IBM Server takes a long time to boot past UEFI to OS
I have a pair of IBM System x3620 servers. These servers do fine once they finally reach the point where the operating system takes over, but it takes them forever to get past the new-fangled UEFI boot system... a good five minutes or so; maybe longer. I haven't timed it, but it's the kind of thing where you go get a cup of coffee while you wait and it's still going when you come back.
Normally the only time I shut these down is for a monthly maintenance cycle (usually just windows updates). It's built-in maintenance time, and so the extra 5 minutes don't count against our SLAs and aren't a big deal. However, in the case where I might have an outage I'd sure like to get those 5 minutes back. Is there anything I can do to tell them to just go ahead and boot already? I've already disabled everything I can find to disable as far as extra boot options go.

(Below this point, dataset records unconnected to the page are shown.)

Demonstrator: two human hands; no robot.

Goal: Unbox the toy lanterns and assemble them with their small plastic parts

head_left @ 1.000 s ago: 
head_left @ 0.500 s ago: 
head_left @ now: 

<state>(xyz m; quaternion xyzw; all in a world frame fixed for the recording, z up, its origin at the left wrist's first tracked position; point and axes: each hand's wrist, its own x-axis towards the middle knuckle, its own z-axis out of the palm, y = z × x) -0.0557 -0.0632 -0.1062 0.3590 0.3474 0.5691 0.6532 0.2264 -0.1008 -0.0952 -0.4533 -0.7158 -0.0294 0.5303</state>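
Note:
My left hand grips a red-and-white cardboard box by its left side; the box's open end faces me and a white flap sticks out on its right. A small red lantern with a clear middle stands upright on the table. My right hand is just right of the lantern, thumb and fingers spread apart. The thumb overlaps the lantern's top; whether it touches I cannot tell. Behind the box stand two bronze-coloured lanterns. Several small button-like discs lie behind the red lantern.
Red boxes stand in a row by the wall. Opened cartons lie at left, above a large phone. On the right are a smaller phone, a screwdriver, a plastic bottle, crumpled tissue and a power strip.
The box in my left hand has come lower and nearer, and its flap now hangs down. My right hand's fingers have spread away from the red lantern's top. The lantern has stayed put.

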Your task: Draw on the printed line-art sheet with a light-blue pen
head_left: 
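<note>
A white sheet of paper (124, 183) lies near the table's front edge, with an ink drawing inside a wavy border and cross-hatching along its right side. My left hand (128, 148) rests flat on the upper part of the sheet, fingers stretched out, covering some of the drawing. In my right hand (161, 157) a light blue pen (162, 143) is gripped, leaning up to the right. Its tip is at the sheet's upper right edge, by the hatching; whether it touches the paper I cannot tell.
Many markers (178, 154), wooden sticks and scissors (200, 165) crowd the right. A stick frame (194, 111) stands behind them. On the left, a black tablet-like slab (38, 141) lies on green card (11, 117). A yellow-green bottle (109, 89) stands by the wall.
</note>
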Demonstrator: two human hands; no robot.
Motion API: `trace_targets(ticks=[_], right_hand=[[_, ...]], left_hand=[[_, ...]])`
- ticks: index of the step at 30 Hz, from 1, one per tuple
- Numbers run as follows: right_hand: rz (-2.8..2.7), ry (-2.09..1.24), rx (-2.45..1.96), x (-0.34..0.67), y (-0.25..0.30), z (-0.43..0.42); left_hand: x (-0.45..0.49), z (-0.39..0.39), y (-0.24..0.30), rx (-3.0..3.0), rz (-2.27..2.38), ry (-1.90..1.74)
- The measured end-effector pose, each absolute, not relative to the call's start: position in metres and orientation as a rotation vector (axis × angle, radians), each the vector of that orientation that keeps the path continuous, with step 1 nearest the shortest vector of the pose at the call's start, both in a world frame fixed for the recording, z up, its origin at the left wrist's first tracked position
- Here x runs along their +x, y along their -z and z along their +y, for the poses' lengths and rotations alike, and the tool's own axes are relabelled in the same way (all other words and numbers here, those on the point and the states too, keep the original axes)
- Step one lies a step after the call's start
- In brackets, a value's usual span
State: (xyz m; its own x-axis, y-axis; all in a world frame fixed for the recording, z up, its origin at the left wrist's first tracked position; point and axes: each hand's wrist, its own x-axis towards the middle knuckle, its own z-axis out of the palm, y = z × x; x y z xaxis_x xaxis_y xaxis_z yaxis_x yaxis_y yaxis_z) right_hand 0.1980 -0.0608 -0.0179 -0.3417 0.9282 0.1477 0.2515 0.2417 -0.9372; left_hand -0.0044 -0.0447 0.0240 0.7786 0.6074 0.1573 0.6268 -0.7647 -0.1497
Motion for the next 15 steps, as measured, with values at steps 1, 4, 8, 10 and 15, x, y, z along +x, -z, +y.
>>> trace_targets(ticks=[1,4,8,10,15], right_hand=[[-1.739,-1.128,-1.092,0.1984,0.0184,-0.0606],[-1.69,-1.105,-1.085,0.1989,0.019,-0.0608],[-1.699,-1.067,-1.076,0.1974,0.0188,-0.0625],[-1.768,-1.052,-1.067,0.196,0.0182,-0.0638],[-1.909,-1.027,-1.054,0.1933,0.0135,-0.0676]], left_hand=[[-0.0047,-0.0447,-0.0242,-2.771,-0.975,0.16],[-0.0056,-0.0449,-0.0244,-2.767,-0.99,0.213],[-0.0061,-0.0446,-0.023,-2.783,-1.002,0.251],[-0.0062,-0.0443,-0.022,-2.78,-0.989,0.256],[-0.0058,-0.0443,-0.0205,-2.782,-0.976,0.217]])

All IBM uEFI Machines take ages to boot, as after the eon-taking uEFI initialization and module startup the legacy BIOS emulation kicks in and the PCI-E option ROMs get executed etc. etc. This is "normal" on all IBM uEFI machines - no matter if blade or standard rack server.
You could disable legacy BIOS boot, the option ROMs, optimize the boot order and generally keep that machine to the newest firmware level offered by IBM.
I agree the System X uEFI legacy implementation is so painfully slow, that I might even avoid selling them as a platform to my clients.
Measuring the IBM form the time it starts a legacy USB key boot until I get an OS prompt is ridiculously long. I am using SmartOS (an illumos/opensolaris derivative for all intents an purposes once booted it runs and acts a lot like Solaris 11) which acts like puppy Linux e.g. it loads a 275MB "compressed" blob (the entire OS) and then boots the OS in memory. This really showcases the problem with IBMs uEFI implementation of legacy booting.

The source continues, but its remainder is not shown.